▶ [Task prompt]: Once you have read the data below, print all of it exactly.

▶ [Data section]:
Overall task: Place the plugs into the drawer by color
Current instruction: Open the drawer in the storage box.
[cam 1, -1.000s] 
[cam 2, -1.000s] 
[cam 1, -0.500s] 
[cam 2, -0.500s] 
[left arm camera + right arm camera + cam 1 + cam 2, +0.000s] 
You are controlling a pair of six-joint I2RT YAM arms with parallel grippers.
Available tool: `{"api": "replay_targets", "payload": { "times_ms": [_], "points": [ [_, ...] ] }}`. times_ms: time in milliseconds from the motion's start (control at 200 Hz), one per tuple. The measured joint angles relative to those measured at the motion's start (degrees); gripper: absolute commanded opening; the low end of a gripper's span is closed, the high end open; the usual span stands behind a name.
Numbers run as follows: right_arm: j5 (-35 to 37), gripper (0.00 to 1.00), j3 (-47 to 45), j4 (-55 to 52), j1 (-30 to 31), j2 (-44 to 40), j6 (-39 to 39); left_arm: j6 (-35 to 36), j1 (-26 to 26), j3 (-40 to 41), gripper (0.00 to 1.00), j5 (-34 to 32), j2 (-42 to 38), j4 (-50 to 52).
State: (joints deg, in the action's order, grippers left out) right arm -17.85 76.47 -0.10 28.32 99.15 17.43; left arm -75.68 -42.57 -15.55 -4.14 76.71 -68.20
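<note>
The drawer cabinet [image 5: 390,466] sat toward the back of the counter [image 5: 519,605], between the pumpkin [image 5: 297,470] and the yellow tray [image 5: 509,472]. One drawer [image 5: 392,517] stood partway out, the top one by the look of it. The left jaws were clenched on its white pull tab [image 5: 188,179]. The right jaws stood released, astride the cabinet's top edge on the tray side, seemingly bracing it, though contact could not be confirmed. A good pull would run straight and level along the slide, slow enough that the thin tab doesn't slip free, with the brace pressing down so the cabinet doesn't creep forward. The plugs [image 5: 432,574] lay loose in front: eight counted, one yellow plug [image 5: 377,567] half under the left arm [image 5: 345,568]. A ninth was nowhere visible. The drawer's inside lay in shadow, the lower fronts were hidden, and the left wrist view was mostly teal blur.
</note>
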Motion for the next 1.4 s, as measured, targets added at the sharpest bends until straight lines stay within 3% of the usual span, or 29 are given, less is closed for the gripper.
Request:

▶ [Result of the exercise]:
Overall task: Place the plugs into the drawer by color
Current instruction: Open the drawer in the storage box.
[cam 1, -1.000s] 
[cam 2, -1.000s] 
[cam 1, -0.500s] 
[cam 2, -0.500s] 
[left arm camera + right arm camera + cam 1 + cam 2, +0.000s] 
You are controlling a pair of six-joint I2RT YAM arms with parallel grippers.
Available tool: `{"api": "replay_targets", "payload": { "times_ms": [_], "points": [ [_, ...] ] }}`. times_ms: time in milliseconds from the motion's start (control at 200 Hz), one per tuple. The measured joint angles relative to those measured at the motion's start (degrees); gripper: absolute commanded opening; the low end of a gripper's span is closed, the high end open; the usual span stands behind a name.
Numbers run as follows: right_arm: j5 (-35 to 37), gripper (0.00 to 1.00), j3 (-47 to 45), j4 (-55 to 52), j1 (-30 to 31), j2 (-44 to 40), j6 (-39 to 39); left_arm: j6 (-35 to 36), j1 (-26 to 26), j3 (-40 to 41), gripper (0.00 to 1.00), j5 (-34 to 32), j2 (-42 to 38), j4 (-50 to 52).
State: (joints deg, in the action's order, grippers left out) right arm -17.85 76.47 -0.10 28.32 99.15 17.43; left arm -75.68 -42.57 -15.55 -4.14 76.71 -68.20
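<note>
The drawer cabinet [image 5: 390,466] sat toward the back of the counter [image 5: 519,605], between the pumpkin [image 5: 297,470] and the yellow tray [image 5: 509,472]. One drawer [image 5: 392,517] stood partway out, the top one by the look of it. The left jaws were clenched on its white pull tab [image 5: 188,179]. The right jaws stood released, astride the cabinet's top edge on the tray side, seemingly bracing it, though contact could not be confirmed. A good pull would run straight and level along the slide, slow enough that the thin tab doesn't slip free, with the brace pressing down so the cabinet doesn't creep forward. The plugs [image 5: 432,574] lay loose in front: eight counted, one yellow plug [image 5: 377,567] half under the left arm [image 5: 345,568]. A ninth was nowhere visible. The drawer's inside lay in shadow, the lower fronts were hidden, and the left wrist view was mostly teal blur.
</note>
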Motion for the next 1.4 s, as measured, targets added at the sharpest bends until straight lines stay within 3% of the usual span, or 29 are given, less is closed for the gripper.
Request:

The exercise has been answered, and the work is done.